**Problem requirements**: Exactly as they appear below, repeat the lines from the one with "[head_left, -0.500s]" through the one with "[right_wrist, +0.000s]". Drop every picture.

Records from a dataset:

+-------+

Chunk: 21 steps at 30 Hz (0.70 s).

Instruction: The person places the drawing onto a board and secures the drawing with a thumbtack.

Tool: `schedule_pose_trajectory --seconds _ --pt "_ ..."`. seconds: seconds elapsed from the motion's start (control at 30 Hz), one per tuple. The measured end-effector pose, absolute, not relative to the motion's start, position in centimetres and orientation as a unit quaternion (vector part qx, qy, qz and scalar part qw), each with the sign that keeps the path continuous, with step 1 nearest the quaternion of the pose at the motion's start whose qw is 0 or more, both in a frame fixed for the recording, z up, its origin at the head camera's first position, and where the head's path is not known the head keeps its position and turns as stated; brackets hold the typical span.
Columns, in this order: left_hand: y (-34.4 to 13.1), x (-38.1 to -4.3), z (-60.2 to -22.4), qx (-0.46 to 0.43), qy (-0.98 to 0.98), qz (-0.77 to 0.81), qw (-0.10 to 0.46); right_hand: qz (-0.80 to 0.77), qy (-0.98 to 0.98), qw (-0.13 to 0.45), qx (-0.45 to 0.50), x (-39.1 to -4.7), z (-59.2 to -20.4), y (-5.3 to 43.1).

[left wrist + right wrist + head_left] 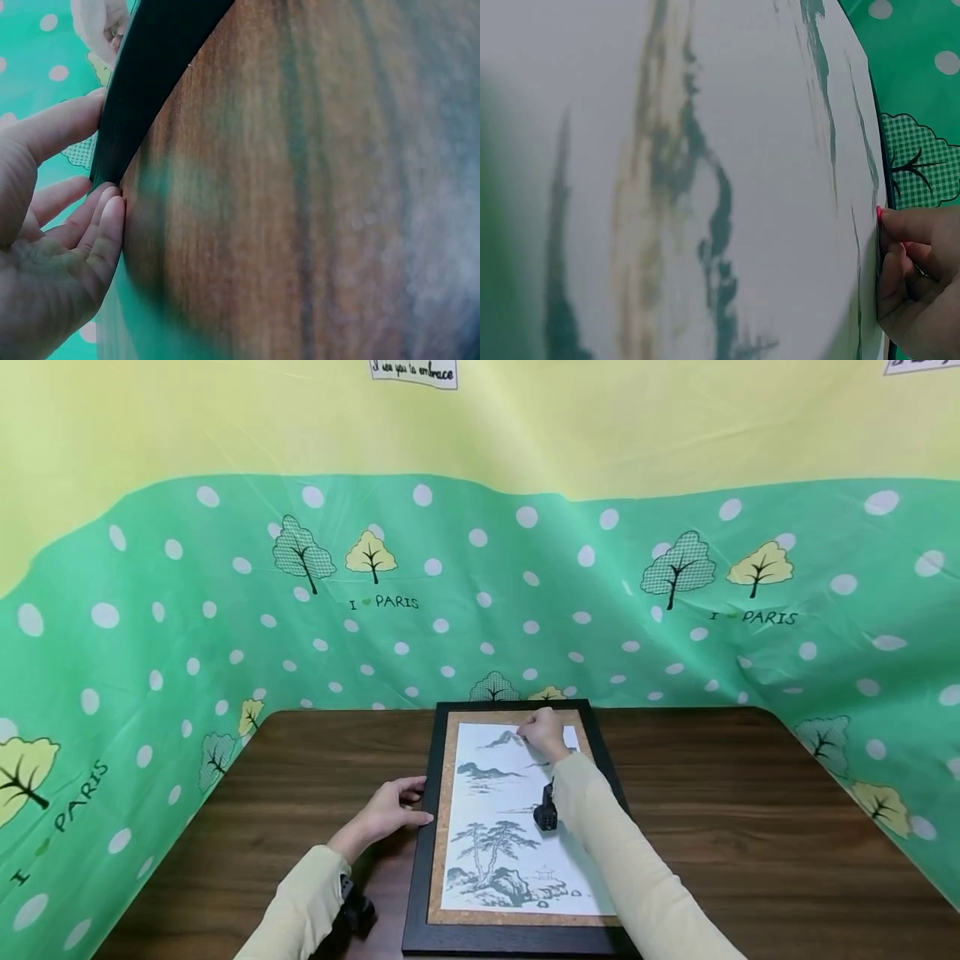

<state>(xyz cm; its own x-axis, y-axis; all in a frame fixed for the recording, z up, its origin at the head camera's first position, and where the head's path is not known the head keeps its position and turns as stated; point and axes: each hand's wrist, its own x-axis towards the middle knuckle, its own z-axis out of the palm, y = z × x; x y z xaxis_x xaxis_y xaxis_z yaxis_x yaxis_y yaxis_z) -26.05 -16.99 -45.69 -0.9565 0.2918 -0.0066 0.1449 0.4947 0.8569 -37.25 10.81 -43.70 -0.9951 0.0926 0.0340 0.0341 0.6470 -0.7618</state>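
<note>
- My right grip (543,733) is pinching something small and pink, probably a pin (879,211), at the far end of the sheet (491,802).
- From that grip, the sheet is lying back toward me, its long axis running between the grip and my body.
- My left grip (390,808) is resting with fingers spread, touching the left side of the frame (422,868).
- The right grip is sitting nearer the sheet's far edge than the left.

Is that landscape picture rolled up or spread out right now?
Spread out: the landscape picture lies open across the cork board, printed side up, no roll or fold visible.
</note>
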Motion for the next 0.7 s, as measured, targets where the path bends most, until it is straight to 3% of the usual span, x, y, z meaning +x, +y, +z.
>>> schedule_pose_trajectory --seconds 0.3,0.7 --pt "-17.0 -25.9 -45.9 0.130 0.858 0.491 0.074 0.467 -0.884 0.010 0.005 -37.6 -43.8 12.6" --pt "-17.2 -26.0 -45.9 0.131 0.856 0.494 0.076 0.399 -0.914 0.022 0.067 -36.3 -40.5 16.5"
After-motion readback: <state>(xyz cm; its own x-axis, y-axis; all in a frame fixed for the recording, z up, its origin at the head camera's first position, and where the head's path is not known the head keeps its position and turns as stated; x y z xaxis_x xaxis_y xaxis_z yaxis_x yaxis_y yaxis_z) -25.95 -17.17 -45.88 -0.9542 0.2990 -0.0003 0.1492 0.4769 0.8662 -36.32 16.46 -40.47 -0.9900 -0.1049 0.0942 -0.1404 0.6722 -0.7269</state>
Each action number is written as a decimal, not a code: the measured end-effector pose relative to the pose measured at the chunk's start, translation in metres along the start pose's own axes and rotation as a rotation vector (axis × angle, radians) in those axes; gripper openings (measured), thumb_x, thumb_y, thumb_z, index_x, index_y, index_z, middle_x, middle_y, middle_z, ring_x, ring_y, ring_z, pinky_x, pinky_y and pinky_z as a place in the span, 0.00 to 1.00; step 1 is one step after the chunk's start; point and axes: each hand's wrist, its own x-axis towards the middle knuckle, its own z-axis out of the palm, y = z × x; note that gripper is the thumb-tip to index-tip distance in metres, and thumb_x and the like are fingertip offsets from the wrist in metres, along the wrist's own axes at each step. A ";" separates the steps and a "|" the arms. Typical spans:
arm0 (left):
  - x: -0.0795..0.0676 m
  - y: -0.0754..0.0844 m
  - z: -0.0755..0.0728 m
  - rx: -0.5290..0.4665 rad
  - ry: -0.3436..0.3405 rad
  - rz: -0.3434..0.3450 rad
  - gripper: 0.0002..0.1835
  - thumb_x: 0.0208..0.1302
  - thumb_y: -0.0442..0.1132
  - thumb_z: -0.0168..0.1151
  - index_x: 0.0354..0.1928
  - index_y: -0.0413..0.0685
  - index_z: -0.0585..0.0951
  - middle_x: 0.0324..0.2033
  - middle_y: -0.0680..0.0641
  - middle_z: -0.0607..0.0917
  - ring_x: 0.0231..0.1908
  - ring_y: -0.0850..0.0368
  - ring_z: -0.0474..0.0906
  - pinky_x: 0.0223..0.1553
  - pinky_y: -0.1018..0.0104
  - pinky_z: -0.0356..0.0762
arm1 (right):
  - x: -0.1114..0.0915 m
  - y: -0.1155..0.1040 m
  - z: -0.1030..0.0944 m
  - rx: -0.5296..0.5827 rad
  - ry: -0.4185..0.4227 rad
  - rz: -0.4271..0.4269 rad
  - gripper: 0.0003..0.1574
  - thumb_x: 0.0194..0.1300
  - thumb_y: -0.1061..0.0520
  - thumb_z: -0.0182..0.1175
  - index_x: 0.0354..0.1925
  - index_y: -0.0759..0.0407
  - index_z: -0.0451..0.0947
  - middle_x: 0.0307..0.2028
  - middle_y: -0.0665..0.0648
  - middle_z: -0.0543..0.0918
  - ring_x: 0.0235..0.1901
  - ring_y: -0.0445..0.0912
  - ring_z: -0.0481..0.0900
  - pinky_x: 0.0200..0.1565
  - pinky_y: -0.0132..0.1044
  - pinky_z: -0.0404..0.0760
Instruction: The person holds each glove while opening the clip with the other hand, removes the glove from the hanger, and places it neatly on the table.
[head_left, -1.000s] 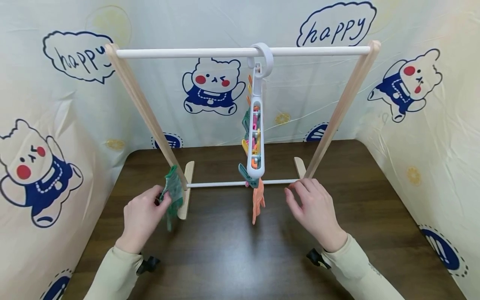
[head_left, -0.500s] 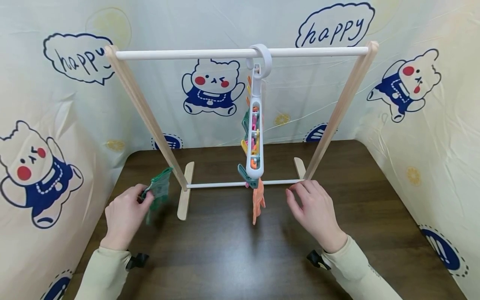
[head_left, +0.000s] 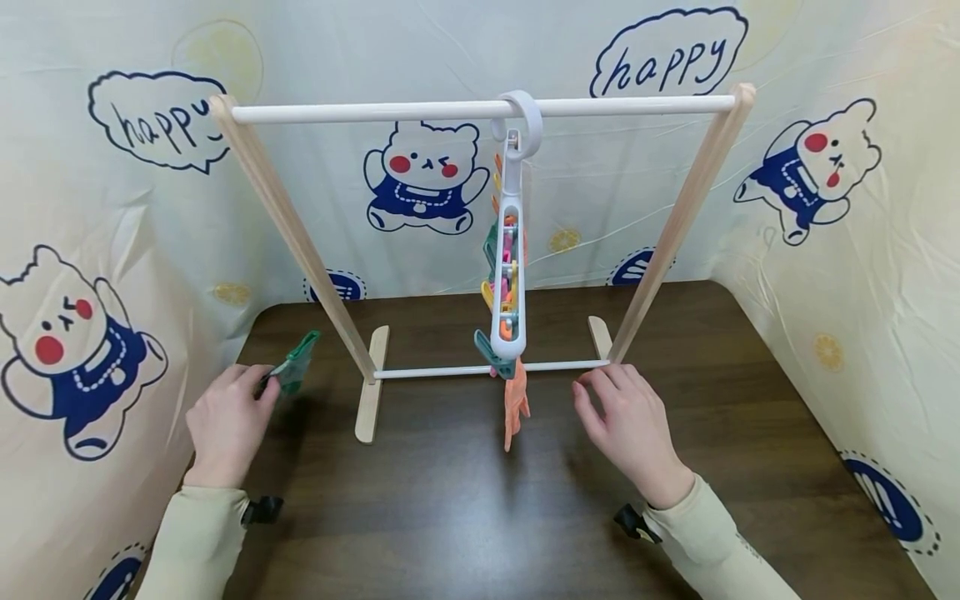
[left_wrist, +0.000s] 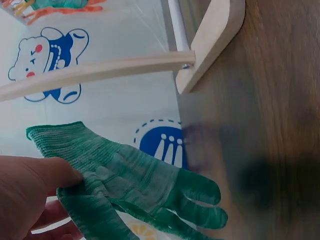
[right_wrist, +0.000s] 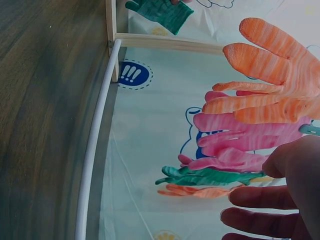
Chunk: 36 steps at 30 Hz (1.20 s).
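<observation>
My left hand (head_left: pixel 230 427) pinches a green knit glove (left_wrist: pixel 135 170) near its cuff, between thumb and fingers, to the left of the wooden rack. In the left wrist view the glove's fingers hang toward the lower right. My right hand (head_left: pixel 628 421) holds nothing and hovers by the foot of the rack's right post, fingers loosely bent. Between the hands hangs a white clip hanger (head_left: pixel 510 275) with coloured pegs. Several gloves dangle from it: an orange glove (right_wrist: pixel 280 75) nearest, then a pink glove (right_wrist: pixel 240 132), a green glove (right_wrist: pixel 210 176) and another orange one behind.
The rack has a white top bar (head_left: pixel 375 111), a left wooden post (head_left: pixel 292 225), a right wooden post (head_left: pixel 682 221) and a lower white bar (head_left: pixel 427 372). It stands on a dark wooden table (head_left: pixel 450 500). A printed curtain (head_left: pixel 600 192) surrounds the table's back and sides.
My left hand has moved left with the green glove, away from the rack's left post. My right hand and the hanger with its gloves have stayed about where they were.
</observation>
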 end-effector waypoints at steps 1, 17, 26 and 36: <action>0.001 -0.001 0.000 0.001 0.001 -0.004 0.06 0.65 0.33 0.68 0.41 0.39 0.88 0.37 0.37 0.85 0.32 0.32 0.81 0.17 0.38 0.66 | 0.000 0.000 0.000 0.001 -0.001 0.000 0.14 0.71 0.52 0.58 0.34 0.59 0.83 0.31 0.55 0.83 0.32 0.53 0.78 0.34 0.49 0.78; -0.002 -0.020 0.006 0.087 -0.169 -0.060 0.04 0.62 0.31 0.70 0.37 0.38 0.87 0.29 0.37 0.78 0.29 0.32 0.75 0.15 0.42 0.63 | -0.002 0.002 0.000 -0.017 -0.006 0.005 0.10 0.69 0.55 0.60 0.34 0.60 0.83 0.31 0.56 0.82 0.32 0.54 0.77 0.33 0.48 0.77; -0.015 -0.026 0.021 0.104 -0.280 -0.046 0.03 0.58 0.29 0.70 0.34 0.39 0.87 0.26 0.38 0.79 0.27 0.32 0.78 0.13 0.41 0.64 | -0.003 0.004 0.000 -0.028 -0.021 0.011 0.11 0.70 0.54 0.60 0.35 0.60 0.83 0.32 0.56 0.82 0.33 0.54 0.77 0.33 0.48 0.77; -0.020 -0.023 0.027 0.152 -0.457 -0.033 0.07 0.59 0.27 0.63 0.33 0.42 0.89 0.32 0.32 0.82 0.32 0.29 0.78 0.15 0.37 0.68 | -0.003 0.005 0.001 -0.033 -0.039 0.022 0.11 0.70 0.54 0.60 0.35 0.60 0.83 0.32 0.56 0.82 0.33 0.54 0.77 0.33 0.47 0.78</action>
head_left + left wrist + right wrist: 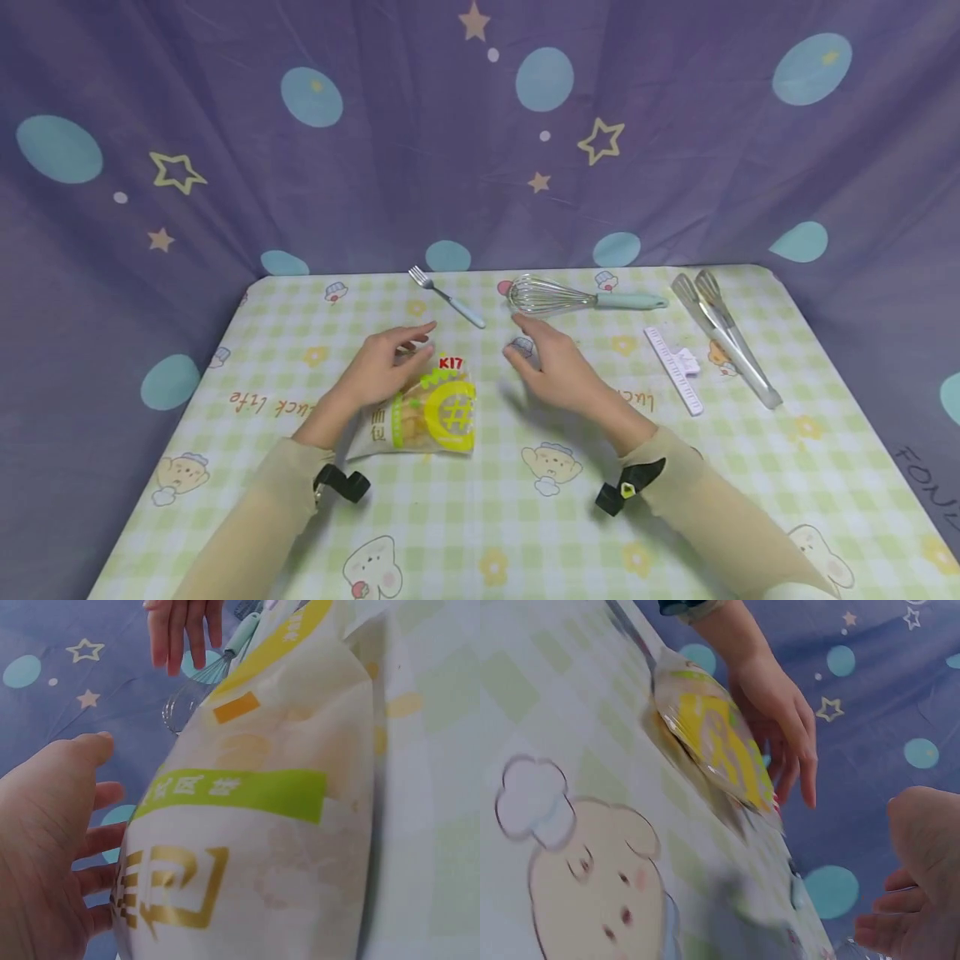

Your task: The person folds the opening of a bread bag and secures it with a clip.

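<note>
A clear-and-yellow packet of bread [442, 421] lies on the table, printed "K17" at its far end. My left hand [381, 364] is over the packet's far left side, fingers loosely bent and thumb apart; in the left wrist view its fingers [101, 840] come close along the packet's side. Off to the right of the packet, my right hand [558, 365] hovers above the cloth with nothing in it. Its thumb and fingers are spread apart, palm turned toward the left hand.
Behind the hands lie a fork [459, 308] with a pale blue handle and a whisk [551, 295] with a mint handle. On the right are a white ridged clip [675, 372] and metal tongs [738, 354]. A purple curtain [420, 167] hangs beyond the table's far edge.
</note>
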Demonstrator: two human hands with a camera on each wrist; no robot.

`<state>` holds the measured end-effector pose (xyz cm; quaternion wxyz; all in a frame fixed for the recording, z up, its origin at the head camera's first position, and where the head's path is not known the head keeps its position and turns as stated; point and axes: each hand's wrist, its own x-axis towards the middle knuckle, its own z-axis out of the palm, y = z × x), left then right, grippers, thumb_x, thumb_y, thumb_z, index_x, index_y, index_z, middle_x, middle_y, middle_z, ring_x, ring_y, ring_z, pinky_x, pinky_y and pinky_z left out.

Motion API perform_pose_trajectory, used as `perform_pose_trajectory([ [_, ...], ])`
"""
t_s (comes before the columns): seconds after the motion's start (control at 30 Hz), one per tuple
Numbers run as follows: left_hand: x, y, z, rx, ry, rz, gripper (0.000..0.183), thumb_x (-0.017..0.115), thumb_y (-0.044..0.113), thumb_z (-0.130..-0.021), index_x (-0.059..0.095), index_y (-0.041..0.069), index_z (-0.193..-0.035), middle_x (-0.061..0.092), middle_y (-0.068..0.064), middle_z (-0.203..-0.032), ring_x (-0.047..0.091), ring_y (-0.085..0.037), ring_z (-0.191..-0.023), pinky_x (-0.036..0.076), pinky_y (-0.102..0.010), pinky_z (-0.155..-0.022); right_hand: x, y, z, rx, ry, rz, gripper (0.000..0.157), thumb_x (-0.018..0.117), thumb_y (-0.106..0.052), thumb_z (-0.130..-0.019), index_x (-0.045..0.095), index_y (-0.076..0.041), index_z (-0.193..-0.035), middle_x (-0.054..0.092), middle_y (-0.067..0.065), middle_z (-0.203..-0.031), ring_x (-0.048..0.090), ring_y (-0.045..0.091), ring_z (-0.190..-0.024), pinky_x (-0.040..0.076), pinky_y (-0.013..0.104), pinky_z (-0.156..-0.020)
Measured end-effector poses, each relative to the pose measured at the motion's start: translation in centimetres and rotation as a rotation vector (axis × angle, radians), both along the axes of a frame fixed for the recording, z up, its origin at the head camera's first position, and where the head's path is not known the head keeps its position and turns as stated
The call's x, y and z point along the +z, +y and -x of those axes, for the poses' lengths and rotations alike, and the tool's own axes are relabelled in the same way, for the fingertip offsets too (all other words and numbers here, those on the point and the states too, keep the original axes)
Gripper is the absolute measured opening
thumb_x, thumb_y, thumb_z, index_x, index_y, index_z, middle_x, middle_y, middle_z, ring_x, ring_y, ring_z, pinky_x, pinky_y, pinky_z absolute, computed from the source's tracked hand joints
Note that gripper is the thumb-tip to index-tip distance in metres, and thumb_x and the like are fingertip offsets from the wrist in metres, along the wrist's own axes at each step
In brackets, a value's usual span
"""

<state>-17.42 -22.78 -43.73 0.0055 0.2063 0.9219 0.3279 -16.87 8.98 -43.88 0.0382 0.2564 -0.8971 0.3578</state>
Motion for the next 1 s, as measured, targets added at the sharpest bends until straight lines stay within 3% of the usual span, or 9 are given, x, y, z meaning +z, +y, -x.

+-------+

**Finished task**:
[head_left, -0.500s] 
[head_left, +0.000s] 
[left_wrist, +0.000s] 
[right_wrist, +0.000s] 

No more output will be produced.